- Directions: When you copy the data, keep every line exactly as written and skip the pictures.

- Exercise data:
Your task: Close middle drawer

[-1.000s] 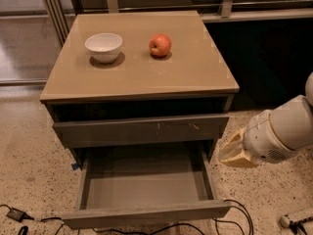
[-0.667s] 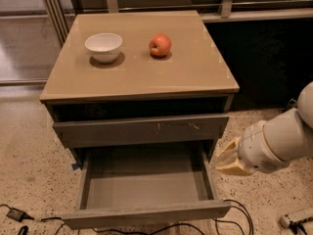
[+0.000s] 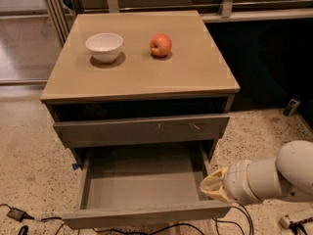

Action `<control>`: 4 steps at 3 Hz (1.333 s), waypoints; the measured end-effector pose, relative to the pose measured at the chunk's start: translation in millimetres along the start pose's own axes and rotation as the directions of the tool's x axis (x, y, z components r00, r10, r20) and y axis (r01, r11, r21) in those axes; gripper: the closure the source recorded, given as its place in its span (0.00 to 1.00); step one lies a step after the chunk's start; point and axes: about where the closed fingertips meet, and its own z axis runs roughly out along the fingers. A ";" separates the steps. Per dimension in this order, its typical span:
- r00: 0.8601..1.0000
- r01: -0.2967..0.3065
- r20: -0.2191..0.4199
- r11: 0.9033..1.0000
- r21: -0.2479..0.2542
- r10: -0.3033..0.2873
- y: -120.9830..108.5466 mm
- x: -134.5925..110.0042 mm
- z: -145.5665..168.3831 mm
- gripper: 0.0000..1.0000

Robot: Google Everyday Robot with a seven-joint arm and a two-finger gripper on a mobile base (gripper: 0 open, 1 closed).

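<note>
Grey-brown wood makes up the middle drawer [image 3: 142, 185], which stands pulled far out of the cabinet toward 6 o'clock in the view, its bare inside showing and its plain front panel low near the bottom edge; nothing lies inside, so nothing looks likely to catch when it slides home. Above it the scratched drawer front [image 3: 142, 129] sits nearly flush, which is why only the lower one needs attention. The claw [image 3: 210, 186] hovers at about 4 o'clock, just beside the open drawer's right wall near its front corner, at the end of the white arm [image 3: 274, 176] reaching in from 3 o'clock; whether it is wide or narrow I cannot tell. I judge it is placed low and to the side so that it can get round to the front panel and push toward 12 o'clock. On the worktop [image 3: 186, 77] the white bowl [image 3: 104, 46] and red apple [image 3: 160, 45] sit well back, apart from each other, out of the way of any push
</note>
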 end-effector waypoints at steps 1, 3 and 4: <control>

- Task answer:
Your task: Close middle drawer

[-1.000s] 
[-0.667s] 
[+0.000s] 

Action `<control>`: 4 steps at 3 Hz (1.333 s), waypoints; the measured end-effector pose, relative to the pose measured at the chunk's start: translation in millimetres along the start pose's own axes and rotation as the directions of the tool's x axis (x, y, z components r00, r10, r20) and y axis (r01, r11, r21) in those axes; gripper: the closure the source recorded, given as its place in its span (0.00 to 1.00); step one lies a step after the chunk's start; point and axes: about where the closed fingertips meet, and its own z axis runs roughly out along the fingers. A ";" separates the steps. Per dimension in this order, its typical span:
- r00: 0.8601..1.0000
- r01: -0.2967..0.3065
- r20: -0.2191..0.4199
- r11: 0.9033..1.0000
- r21: -0.2479..0.2542
- r10: -0.3033..0.2873
- y: -120.9830..108.5466 mm
- x: -134.5925..110.0042 mm
- z: -145.5665..168.3831 mm
- gripper: 0.0000..1.0000

Robot: Google Everyday Robot with a seven-joint arm and a two-finger gripper on a mobile base (gripper: 0 open, 1 closed).

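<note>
Grey-brown wood makes up the middle drawer [image 3: 142, 185], which stands pulled far out of the cabinet toward 6 o'clock in the view, its bare inside showing and its plain front panel low near the bottom edge; nothing lies inside, so nothing looks likely to catch when it slides home. Above it the scratched drawer front [image 3: 142, 129] sits nearly flush, which is why only the lower one needs attention. The claw [image 3: 210, 186] hovers at about 4 o'clock, just beside the open drawer's right wall near its front corner, at the end of the white arm [image 3: 274, 176] reaching in from 3 o'clock; whether it is wide or narrow I cannot tell. I judge it is placed low and to the side so that it can get round to the front panel and push toward 12 o'clock. On the worktop [image 3: 186, 77] the white bowl [image 3: 104, 46] and red apple [image 3: 160, 45] sit well back, apart from each other, out of the way of any push
</note>
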 end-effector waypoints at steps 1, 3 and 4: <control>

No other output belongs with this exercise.